● Exercise prompt
On every line of the listing, check for "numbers"; copy the lines that have it.

──────── Dataset records ────────

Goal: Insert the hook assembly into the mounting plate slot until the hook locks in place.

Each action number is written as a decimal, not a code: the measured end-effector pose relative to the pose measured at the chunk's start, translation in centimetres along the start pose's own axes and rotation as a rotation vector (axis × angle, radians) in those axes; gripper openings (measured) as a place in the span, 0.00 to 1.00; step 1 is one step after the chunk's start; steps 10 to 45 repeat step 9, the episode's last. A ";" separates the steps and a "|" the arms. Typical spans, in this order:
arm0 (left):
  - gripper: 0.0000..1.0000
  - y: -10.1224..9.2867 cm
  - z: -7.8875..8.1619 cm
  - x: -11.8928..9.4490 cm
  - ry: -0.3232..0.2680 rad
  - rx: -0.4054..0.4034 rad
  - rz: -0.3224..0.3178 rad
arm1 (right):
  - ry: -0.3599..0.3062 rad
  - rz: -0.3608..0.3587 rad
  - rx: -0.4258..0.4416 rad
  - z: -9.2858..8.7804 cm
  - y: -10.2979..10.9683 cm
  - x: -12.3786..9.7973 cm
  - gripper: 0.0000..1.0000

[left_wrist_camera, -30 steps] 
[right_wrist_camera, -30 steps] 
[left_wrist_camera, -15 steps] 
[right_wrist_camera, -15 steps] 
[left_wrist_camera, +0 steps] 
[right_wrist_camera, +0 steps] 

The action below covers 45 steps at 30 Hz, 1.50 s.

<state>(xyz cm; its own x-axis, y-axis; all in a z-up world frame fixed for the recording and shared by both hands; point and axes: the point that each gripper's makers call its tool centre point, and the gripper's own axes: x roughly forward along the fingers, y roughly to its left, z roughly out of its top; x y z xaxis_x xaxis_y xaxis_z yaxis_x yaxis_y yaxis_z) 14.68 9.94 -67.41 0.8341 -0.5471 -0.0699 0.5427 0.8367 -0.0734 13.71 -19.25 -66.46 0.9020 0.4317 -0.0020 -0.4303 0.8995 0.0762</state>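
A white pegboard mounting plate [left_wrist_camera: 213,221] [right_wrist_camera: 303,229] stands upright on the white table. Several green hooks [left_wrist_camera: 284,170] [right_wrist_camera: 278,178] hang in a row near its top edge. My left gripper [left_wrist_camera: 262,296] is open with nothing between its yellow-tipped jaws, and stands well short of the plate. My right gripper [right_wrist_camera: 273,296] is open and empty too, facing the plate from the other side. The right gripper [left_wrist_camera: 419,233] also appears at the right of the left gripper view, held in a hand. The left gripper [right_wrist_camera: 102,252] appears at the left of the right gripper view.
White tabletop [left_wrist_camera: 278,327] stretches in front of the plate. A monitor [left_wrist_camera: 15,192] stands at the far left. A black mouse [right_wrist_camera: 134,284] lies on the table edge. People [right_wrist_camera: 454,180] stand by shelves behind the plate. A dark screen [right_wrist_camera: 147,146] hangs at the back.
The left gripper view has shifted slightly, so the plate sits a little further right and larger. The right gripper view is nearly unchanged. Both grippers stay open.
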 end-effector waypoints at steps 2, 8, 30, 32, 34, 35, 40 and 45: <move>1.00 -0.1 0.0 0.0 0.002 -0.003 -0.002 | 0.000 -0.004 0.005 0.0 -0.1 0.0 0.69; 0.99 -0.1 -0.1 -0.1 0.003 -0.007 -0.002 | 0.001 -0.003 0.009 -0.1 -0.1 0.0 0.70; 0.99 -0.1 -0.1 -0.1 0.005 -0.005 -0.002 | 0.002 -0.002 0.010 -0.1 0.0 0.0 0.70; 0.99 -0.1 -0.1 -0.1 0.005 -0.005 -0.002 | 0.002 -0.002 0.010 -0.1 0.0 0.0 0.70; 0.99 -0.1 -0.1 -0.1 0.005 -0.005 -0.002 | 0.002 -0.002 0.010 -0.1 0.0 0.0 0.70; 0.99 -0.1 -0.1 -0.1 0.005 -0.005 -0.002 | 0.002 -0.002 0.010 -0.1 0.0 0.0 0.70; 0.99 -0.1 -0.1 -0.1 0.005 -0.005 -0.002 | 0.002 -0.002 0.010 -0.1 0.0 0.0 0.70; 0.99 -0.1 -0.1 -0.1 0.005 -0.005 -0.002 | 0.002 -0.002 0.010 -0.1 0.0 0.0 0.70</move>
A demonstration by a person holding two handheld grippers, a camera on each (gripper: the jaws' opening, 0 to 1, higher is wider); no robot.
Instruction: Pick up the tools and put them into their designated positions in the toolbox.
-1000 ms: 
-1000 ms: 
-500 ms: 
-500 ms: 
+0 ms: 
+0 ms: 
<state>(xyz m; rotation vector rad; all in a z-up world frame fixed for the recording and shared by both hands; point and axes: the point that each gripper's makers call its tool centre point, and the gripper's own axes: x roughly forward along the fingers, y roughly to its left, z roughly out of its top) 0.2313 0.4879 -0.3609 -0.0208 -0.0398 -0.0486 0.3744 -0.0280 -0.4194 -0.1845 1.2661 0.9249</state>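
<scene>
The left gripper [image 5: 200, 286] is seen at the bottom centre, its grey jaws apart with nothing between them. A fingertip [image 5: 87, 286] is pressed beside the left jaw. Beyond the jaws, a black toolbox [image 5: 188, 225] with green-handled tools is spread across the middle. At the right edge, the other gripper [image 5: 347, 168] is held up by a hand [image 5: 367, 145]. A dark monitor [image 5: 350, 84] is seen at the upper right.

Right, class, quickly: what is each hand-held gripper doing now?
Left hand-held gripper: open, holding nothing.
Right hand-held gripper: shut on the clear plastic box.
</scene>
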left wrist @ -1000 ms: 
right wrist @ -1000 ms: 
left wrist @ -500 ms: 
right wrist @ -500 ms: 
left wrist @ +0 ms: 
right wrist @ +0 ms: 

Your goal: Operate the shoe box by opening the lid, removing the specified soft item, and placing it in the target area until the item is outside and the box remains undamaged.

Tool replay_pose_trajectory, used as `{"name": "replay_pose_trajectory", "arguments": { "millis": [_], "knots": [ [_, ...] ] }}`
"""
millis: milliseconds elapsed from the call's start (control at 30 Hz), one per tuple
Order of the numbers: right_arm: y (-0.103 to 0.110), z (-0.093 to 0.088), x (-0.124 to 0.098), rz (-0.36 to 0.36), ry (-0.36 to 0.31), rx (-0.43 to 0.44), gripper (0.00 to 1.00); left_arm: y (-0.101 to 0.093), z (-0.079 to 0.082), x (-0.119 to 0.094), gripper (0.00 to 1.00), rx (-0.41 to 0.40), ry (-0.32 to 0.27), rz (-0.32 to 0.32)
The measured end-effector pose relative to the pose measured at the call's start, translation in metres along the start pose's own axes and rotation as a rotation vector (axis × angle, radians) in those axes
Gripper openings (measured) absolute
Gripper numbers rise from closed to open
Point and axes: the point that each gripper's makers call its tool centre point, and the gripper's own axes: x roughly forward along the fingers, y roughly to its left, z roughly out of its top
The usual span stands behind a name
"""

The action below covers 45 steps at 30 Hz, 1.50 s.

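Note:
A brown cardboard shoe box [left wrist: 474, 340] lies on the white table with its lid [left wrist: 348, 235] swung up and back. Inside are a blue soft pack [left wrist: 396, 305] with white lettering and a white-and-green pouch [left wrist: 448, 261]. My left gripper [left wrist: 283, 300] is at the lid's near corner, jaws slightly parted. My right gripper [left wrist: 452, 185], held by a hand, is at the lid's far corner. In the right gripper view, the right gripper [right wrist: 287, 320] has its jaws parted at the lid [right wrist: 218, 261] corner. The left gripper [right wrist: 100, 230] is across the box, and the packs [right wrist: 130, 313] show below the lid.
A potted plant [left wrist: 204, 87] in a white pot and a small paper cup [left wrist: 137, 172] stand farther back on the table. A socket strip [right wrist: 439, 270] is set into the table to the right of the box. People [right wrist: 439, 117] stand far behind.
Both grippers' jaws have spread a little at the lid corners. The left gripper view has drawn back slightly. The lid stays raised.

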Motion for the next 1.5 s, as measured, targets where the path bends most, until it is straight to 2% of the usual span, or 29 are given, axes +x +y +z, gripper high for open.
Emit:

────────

● Completed exercise
Order of the numbers: right_arm: y (-0.103 to 0.110), z (-0.093 to 0.088), x (-0.124 to 0.098), rz (-0.36 to 0.36), ry (-0.36 to 0.31), rx (-0.43 to 0.44), gripper (0.00 to 1.00); left_arm: y (-0.101 to 0.093), z (-0.079 to 0.082), x (-0.119 to 0.094), gripper (0.00 to 1.00), rx (-0.41 to 0.40), ry (-0.32 to 0.27), rz (-0.32 to 0.32)
Gripper numbers rise from closed to open

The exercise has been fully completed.